Sunday 13 November 2016

How Did We Get To Where We Are?

This has been a shocking year for the Establishment. First, there was the Brexit vote in June. Neither the Establishment in the UK, nor in Europe, could conceive of the impossible - the British public voted to leave the European Union. Now we have the election of President Trump, who had to overcome two sets of established figures - the Patrician Republicans to secure the nomination, and then an established Democratic Washington insider to secure the office. To the urbane liberal elites, their world appears to be ending. But is it?

In many respects, both of these events were relatively predictable, as they represent the convergence of a series of long term trends. Over the past 20 to 30 years, we have seen a huge transfer of wealth in the global economy. The rise of the middle class in Asia - predominantly in India and China - has been at the expense of the stagnation of living standards of the middle class in Europe and North America. For a long while, the middle class in Europe and North America could disguise this stagnation by incurring ever greater levels of household debt to maintain their living standards, but that bubble burst rather abruptly in 2007.

This has had a number of unfortunate consequences. The course of this decade has been to expose the precarious nature of middle class prosperity in Europe and North America. It has been blamed, with a good deal of cause, upon globalisation. It has been exacerbated by the apparent indifference of those who have done well from globalisation in Europe and North America - those characterised and demonised as 'the 1%' - and it has now reached a point where people are angry enough to want to do something about it.

In many respects this was quite foreseeable. Since 2009, policy has been to return the economy back to 'business as usual'. To a very limited degree, this has been successful.

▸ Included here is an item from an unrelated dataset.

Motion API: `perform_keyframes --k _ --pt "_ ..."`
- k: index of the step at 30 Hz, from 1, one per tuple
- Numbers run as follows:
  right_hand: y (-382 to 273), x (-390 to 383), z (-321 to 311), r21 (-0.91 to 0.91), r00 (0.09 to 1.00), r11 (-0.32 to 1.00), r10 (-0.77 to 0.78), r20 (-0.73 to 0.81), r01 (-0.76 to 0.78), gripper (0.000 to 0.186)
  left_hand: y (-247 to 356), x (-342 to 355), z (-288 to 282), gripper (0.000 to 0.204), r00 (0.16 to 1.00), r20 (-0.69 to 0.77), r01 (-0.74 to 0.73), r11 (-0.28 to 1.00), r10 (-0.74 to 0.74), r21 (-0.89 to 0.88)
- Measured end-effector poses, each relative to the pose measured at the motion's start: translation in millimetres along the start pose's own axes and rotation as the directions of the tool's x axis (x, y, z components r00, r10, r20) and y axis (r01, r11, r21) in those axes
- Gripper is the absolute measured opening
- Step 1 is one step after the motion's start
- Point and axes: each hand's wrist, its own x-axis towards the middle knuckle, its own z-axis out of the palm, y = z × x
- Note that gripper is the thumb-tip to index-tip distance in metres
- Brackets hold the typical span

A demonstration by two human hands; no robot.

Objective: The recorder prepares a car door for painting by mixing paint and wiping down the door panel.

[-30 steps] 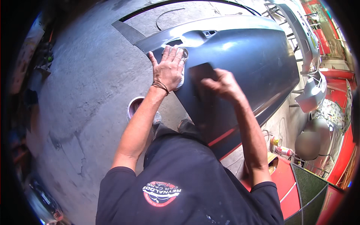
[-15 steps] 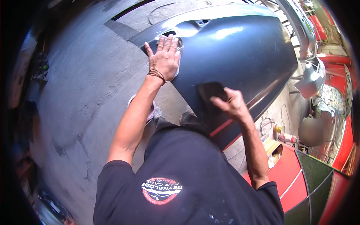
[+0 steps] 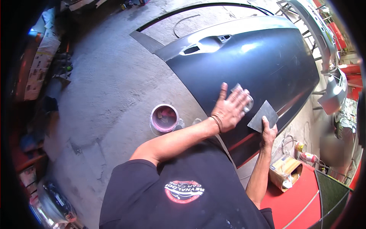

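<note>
A dark blue-black car door panel [image 3: 274,65] lies in front of me, with a handle recess near its far left edge. On its near part, my left hand [image 3: 230,110] rests with fingers stretched over a crumpled pale cloth [image 3: 248,104], which shows past the fingertips. The hand is slightly blurred. To its right, my right hand [image 3: 269,133] pinches a dark grey square sheet, seemingly sandpaper [image 3: 264,116], thumb on top. The sheet is held over the panel; I cannot tell whether it touches. The fingers beneath it are hidden.
A bucket [image 3: 164,118] with pinkish liquid stands on the concrete floor [image 3: 110,91] left of the panel. At right are a cardboard box [image 3: 286,171] on a red surface, a grey bumper-like part [image 3: 318,34], and a blurred person [image 3: 337,147] beyond.
My left hand has moved from the handle recess toward me and right, with the cloth beneath it. My right hand has shifted right; its grey sheet now shows flat and sharp. The view has shifted.
</note>
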Motion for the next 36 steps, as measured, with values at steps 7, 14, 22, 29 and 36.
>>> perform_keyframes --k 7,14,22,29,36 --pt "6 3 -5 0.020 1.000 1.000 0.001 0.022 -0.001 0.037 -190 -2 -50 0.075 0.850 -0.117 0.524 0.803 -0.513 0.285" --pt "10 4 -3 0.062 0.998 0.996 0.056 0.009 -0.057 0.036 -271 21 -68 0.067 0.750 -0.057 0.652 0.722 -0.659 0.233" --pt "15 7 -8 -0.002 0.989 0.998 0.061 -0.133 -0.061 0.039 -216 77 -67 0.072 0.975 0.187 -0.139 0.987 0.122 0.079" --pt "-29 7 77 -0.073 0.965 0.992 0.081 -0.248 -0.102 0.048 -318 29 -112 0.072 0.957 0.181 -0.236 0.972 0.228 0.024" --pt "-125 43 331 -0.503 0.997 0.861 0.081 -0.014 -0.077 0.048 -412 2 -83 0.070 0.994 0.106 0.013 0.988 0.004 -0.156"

However, 'business as usual' cannot deliver the levels of prosperity to placate an angry middle class - a point that is important when we think about going forward. In many communities, the standards of living are still worse than they were in 2006 - a lost decade of reduced living standards. In the face of this, the established political structures seem unable to do anything about it, and electorates are now turning to those who they believe can - the disestablished political fringes.

We are concerned about the future rather than the past, so what does this mean going forward? There are two key uncertainties that we currently face. Will Brexit occur? And will President Trump deliver his campaign promises? We can look at the worlds in which one occurs and the other doesn't, but that isn't entirely interesting. We can look at a world in which neither occurs, but that would imply a continuation of current trends. That might be an exercise worth pursuing as an alternative future.

Or we could look at a world in which Brexit does occur, and where President Trump delivers his campaign speeches. This is the world where we ought to focus our attention at the moment because this is the world in which our expected future appears. We are planning a series of pieces on how this future might unfold in coming weeks.

As always, people want to know immediately how the future might unfold. It is, however, worth taking our time over this. After all, it is not easy to divert a long term trend, which is what Brexit and a Trump Presidency both promise to do.

Stephen Aguilar-Millan

© The European Futures Observatory 2016

Thursday 10 November 2016

We're back!

After a break of some time, we have decided to re-start our futures Blog. We have two sources for out back catalogue:

Our previous Blogger site: http://eufo.blogspot.co.uk/

And our blog page on our web site: http://www.eufo.org/the-futurist-blog

In the coming months, we plan to add content on this blog on a regular basis. Most of the posts will be about global geo-politics and the global economy, which is where our interests lie.

I hope that you enjoy our thoughts, even if you might not agree with them.